Every video game board game faces the same question: how much of the original do you try to preserve, and how much do you redesign for the new medium? Dead Cells makes a smart trade. It abandons the reflex-based combat entirely and rebuilds encounters around group decision-making and card play. What it keeps is the meta-progression loop, the biome structure, and the feeling that death is a resource rather than a punishment. Players familiar with the video game report that the board game captures the spirit of the experience even though it plays nothing like the original moment to moment.

Where this trade costs the game is in the combat feel. The video game is beloved for its fluid, responsive action. The board game replaces that with a calculated, puzzle-like system. For some players, this is a worthwhile exchange that brings something new to the table. For others, it strips away the very thing that made Dead Cells special. Understanding which camp you fall into before buying will save you from disappointment.

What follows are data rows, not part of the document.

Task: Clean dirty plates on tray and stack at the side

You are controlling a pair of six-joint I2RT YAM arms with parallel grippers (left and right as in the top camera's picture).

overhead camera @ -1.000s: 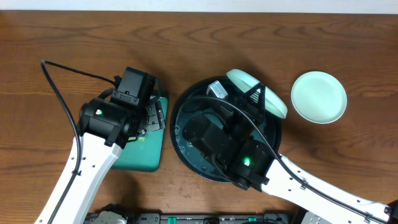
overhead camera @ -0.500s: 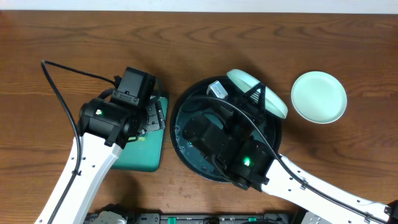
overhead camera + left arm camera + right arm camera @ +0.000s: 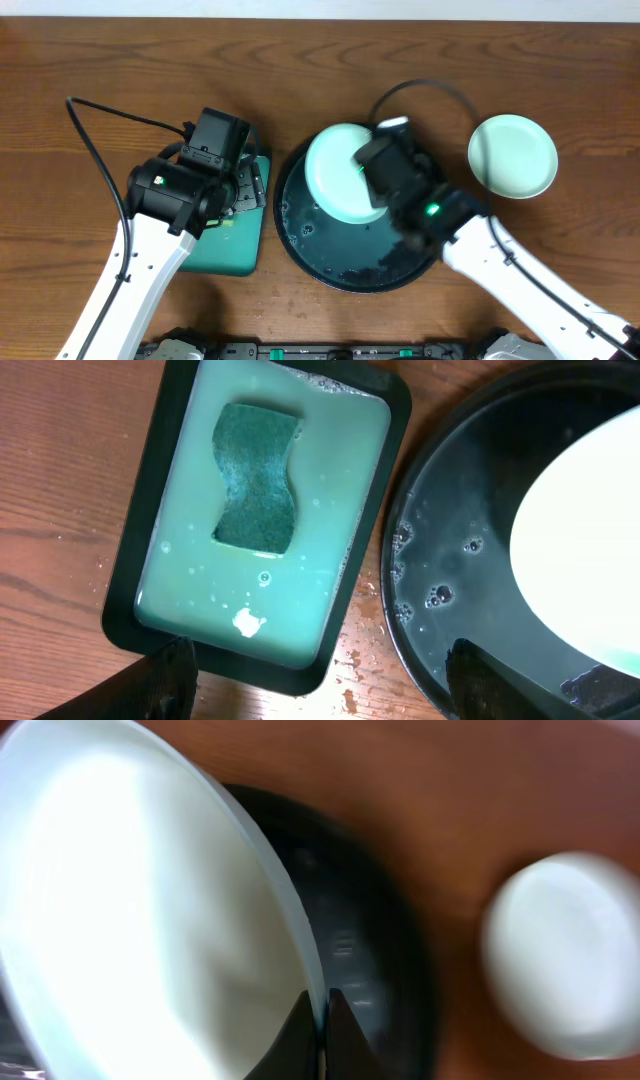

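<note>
A pale mint plate (image 3: 335, 172) hangs over the far left part of the black tray (image 3: 330, 255), its face turned up. My right gripper (image 3: 375, 165) is shut on its right rim. The right wrist view shows the fingers (image 3: 322, 1005) pinching the thin edge of the plate (image 3: 150, 910) above the tray (image 3: 370, 940). A second mint plate (image 3: 513, 155) lies on the wooden tabletop to the right of the tray, blurred in the wrist view (image 3: 565, 960). My left gripper (image 3: 245, 190) hovers open over the teal tray, its fingers (image 3: 170, 680) wide apart and holding nothing.
The teal rectangular tray (image 3: 130, 570) holds soapy liquid and a green sponge (image 3: 258, 480), just left of the black tray (image 3: 450, 540). Water drops lie on the wood between them. A black cable (image 3: 110, 110) runs across the table at the left.
My right arm has swung round and carried the plate from the tray's far right rim leftward over the tray, turning it face up. The left arm has not moved.
</note>
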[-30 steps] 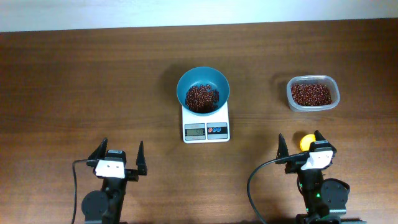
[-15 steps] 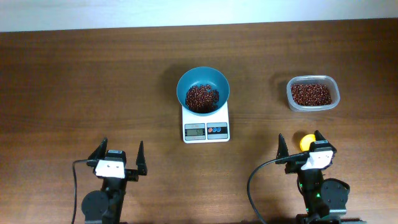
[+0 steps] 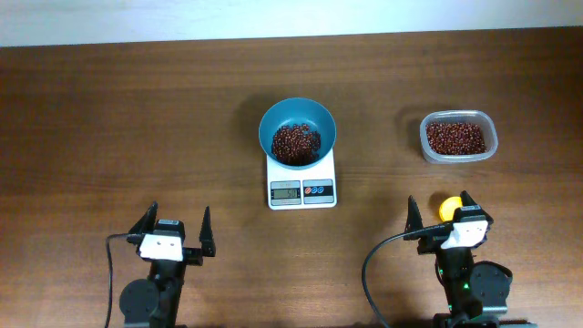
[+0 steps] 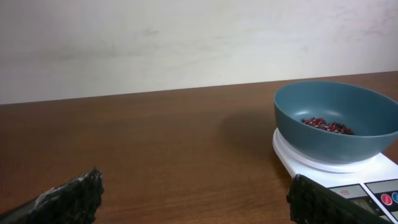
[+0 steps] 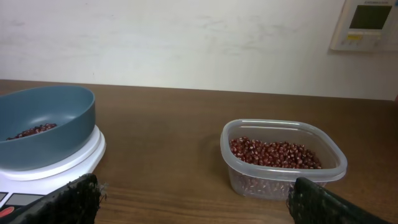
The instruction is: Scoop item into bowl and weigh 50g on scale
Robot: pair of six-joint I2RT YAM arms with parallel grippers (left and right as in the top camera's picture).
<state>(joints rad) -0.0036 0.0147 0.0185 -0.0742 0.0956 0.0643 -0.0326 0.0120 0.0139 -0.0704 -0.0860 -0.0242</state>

Should You Play Dead Cells: The Rogue-Lite Board Game?

Two players is the sweet spot, with three a close second. Both counts make full use of the combat card system without anyone sitting idle. Solo is viable if you enjoy campaign progression games and don’t mind losing the cooperative discussion element. Skip the four-player option entirely.

Pick this up if you enjoy cooperative games with persistent progression and combat that rewards planning over luck. Skip it if you want your dungeon crawls to feel chaotic and unpredictable, if four-player support matters to your group, or if you’re expecting the board game to replicate the video game’s action gameplay.

Final Verdict on Dead Cells: The Rogue-Lite Board Game

Dead Cells translates a beloved video game into a cooperative board game that earns its place on the shelf rather than coasting on brand recognition. The run-based progression system gives failure a purpose, and the combat puzzle rewards table talk and coordination in a way that keeps groups coming back for another attempt. Player count limitations are real and worth understanding before you buy. For two or three players looking for a campaign-style cooperative game that respects their time, this one delivers.